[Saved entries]
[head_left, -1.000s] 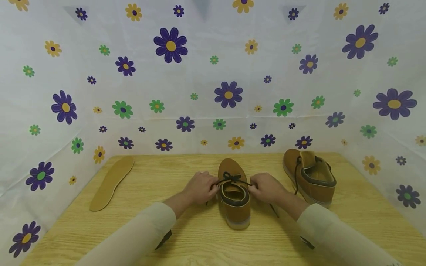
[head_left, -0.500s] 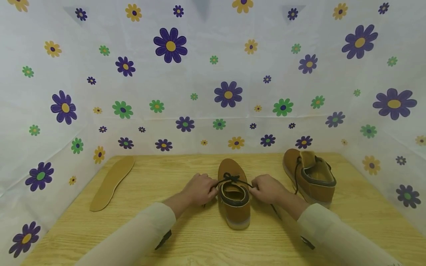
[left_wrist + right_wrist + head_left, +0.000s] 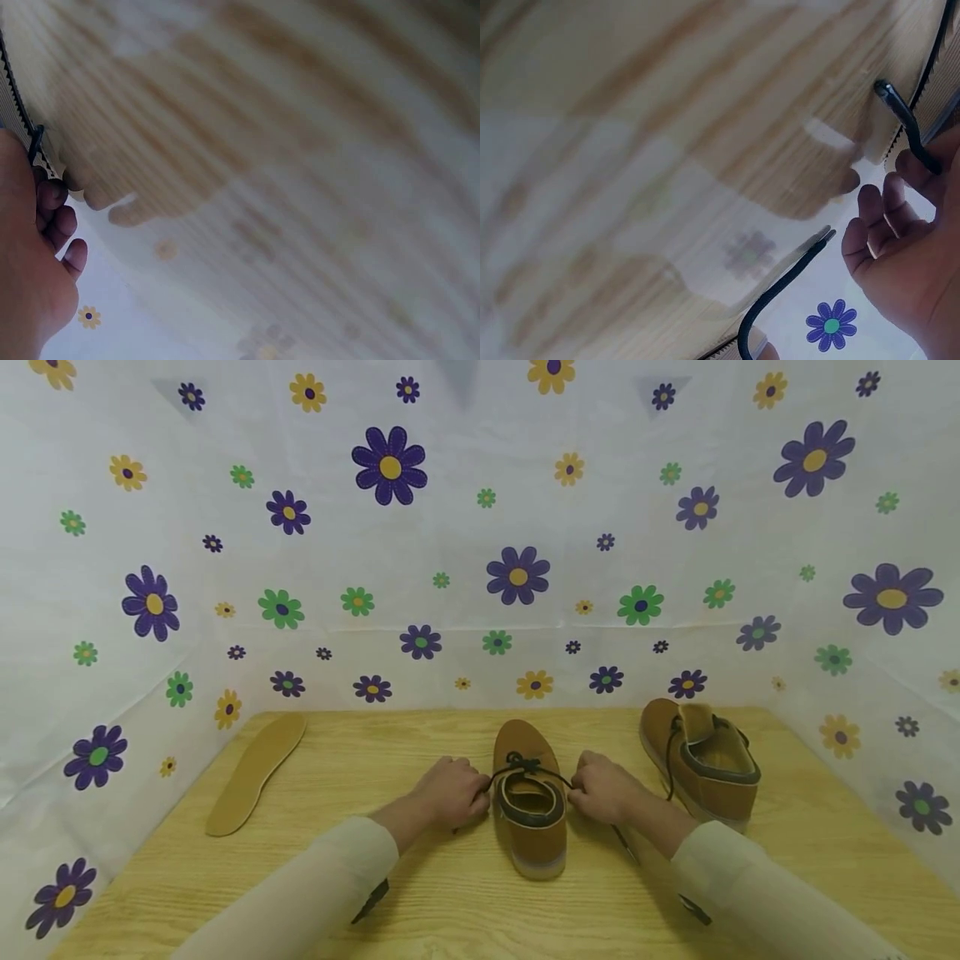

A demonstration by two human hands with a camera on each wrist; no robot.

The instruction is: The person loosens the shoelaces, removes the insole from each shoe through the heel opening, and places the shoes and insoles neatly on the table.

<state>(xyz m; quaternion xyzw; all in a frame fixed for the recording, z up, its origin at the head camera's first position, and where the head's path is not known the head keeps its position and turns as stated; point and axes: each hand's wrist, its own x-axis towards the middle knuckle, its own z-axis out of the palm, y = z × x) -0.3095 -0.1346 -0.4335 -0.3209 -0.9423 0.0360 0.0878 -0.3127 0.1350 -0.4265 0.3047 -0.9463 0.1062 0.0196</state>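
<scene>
A brown shoe (image 3: 534, 843) stands mid-table, toe away from me, its black shoelace (image 3: 557, 775) drawn into a knot (image 3: 522, 765) over the tongue. My left hand (image 3: 452, 792) pinches the lace on the shoe's left side, and my right hand (image 3: 606, 788) pinches it on the right. Between the hands and the knot, the lace runs out to both sides. A loose lace end (image 3: 626, 844) trails below the right hand. In the right wrist view, a piece of dark lace (image 3: 905, 118) comes out of the fingers. The left wrist view shows curled fingers (image 3: 61, 217) near the shoe sole.
Another brown shoe (image 3: 720, 789), its black lace hanging loose, stands to the right behind my right forearm. A tan insole (image 3: 255, 777) lies at the left on the wooden table (image 3: 360, 735). A flowered white sheet (image 3: 465, 535) encloses the back and sides.
Both hands have drawn slightly outward from the shoe, with more lace showing between the right hand and the knot. The whole head view has shifted a little.
</scene>
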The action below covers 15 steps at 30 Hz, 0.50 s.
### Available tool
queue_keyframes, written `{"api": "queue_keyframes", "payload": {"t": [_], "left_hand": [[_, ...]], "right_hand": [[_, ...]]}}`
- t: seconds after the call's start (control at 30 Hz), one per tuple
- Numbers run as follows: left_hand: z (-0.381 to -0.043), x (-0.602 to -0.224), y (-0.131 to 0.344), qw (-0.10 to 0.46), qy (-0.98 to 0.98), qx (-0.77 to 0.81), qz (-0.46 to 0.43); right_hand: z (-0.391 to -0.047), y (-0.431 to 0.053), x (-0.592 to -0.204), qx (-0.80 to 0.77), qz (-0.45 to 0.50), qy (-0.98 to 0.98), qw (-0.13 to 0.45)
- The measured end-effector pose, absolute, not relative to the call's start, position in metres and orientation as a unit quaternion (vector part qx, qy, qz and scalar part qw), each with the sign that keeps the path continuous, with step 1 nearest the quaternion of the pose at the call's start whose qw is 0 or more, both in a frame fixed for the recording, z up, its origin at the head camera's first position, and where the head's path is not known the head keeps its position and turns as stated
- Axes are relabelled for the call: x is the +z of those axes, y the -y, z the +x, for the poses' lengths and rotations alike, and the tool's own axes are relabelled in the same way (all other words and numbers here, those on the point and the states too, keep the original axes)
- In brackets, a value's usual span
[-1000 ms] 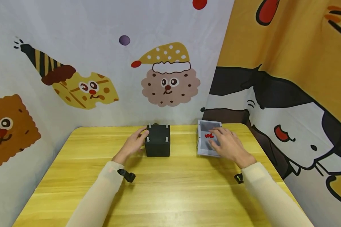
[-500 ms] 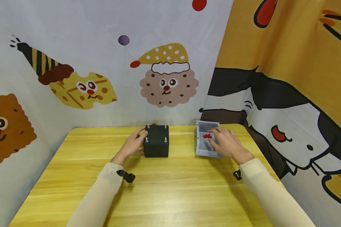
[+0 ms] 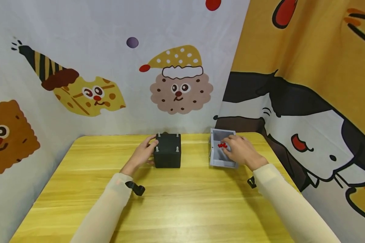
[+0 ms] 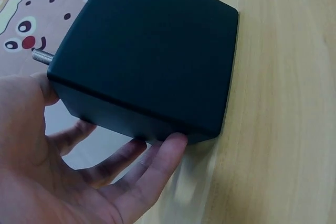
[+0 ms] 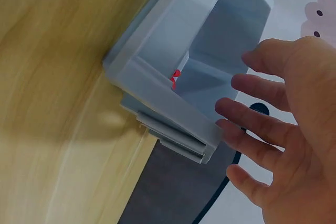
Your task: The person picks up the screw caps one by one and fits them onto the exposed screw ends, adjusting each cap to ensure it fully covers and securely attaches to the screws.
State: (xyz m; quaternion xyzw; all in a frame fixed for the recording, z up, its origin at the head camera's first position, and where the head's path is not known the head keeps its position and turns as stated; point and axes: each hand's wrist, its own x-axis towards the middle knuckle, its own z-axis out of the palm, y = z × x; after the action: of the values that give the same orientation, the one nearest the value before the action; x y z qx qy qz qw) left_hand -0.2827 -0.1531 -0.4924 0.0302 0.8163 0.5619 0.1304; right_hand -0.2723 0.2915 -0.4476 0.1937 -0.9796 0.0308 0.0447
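A black box [image 3: 167,158] stands on the table, several metal screw posts [image 3: 177,149] jutting up from its top. Its left side is touched by my left hand [image 3: 142,153]; in the left wrist view the fingertips [image 4: 173,142] lie along that side and the thumb is near the top edge. To the right is a grey open-topped bin [image 3: 223,164] with several small red pieces [image 3: 222,145] inside, too small to name. My right hand [image 3: 243,152] hovers over the bin's right part, fingers spread and slightly bent; in the right wrist view nothing shows between them.
The wooden table [image 3: 182,202] ends close behind the box and bin, against a cartoon-printed cloth [image 3: 109,125]. A second printed cloth [image 3: 316,135] hangs along the right side. Black wrist straps [image 3: 136,188] are on both sleeves.
My right hand has shifted slightly left over the bin, its fingers bending more toward the red pieces. The left hand has stayed on the black box.
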Motion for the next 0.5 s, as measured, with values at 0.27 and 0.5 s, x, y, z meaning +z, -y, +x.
{"api": "queue_keyframes", "payload": {"t": [0.27,0.5], "left_hand": [[-0.283,-0.491,0.153,0.133,-0.815,0.563,0.024],[-0.283,-0.491,0.152,0.137,-0.815,0.562,0.019]], "right_hand": [[-0.287,-0.289,-0.445,0.028,0.219,0.974,0.051],[-0.300,-0.290,-0.447,0.034,0.217,0.976,0.015]]}}
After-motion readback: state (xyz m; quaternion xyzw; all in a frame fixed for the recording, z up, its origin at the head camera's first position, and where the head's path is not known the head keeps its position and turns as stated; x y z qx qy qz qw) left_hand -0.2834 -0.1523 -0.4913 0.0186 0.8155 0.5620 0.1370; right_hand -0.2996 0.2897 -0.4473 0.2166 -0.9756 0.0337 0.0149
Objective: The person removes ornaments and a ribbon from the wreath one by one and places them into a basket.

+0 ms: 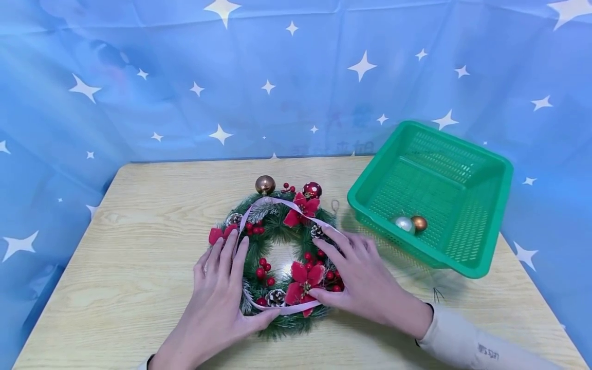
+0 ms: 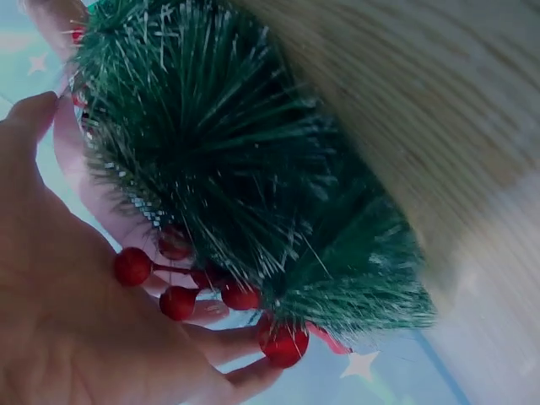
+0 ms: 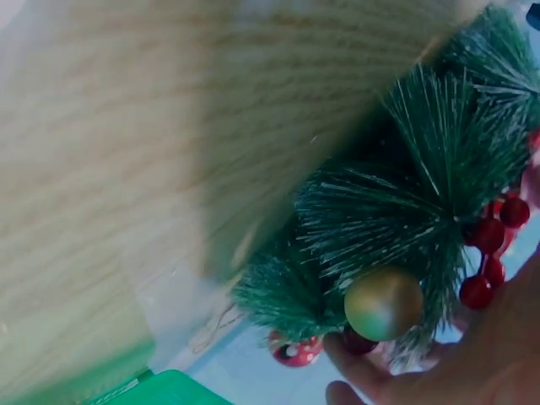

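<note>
A green wreath (image 1: 279, 234) with red flowers, berries and pinecones lies on the table. A pale pink ribbon (image 1: 279, 201) runs in a wide loop over its top. My left hand (image 1: 217, 298) rests on the wreath's left side, fingers extended beside a red flower, thumb tip at the ribbon's lower stretch. In the left wrist view, red berries (image 2: 177, 302) hang beside the palm. Across from it, my right hand (image 1: 358, 272) touches the right side, fingertips by a pinecone and the ribbon, thumb at the lower red flower (image 1: 304, 282). A gold bauble (image 3: 384, 304) shows near its fingers.
A green plastic basket (image 1: 370, 218) stands at the right, holding a silver bauble (image 1: 404, 224) and a copper bauble (image 1: 419, 223). A brown bauble (image 1: 265, 185) and a red dotted bauble (image 1: 312, 190) sit at the wreath's far edge. Behind hangs a blue starred cloth (image 1: 287, 103).
</note>
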A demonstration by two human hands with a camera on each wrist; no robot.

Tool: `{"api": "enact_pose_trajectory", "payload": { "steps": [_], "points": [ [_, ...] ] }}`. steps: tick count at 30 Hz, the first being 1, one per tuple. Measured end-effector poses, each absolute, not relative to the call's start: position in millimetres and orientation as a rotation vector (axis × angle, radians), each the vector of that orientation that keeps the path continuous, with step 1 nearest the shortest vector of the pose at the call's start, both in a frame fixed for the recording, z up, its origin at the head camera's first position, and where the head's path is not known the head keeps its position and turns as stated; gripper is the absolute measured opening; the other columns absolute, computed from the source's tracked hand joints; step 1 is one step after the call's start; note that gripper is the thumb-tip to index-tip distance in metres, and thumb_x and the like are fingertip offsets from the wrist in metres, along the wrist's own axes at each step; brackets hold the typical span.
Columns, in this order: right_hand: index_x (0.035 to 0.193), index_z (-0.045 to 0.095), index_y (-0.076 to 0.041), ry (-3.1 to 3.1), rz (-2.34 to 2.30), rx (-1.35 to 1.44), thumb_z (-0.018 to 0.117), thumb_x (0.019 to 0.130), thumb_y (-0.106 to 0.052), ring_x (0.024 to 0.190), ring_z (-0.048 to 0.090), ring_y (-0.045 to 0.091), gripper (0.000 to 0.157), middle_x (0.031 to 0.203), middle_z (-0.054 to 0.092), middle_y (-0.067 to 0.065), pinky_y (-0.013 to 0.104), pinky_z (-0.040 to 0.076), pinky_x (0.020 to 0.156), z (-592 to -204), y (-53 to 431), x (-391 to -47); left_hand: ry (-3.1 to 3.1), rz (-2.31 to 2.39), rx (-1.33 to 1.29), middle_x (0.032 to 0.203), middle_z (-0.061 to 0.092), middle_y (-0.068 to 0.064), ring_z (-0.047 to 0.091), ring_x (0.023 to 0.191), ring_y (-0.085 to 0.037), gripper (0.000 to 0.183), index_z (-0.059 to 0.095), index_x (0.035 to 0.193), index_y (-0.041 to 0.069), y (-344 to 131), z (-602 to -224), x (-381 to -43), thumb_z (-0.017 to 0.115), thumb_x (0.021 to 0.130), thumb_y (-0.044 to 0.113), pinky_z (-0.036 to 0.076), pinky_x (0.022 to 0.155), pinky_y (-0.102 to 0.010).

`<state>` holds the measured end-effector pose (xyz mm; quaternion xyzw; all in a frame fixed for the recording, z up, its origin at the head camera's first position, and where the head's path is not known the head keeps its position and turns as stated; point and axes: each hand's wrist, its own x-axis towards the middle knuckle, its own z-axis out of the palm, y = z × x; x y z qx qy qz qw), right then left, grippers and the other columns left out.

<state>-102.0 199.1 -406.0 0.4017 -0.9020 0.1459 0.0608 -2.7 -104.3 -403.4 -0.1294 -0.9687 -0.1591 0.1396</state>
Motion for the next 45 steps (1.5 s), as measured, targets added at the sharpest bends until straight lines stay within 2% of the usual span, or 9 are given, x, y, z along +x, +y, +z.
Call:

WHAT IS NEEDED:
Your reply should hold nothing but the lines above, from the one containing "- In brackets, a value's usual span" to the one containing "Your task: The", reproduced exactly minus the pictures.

ANSWER FOR THIS EXERCISE:
- In brackets, a value's usual span
[-1000 ms] 
[-500 ms] 
[+0 ms] 
[+0 ms] 
[+0 ms] 
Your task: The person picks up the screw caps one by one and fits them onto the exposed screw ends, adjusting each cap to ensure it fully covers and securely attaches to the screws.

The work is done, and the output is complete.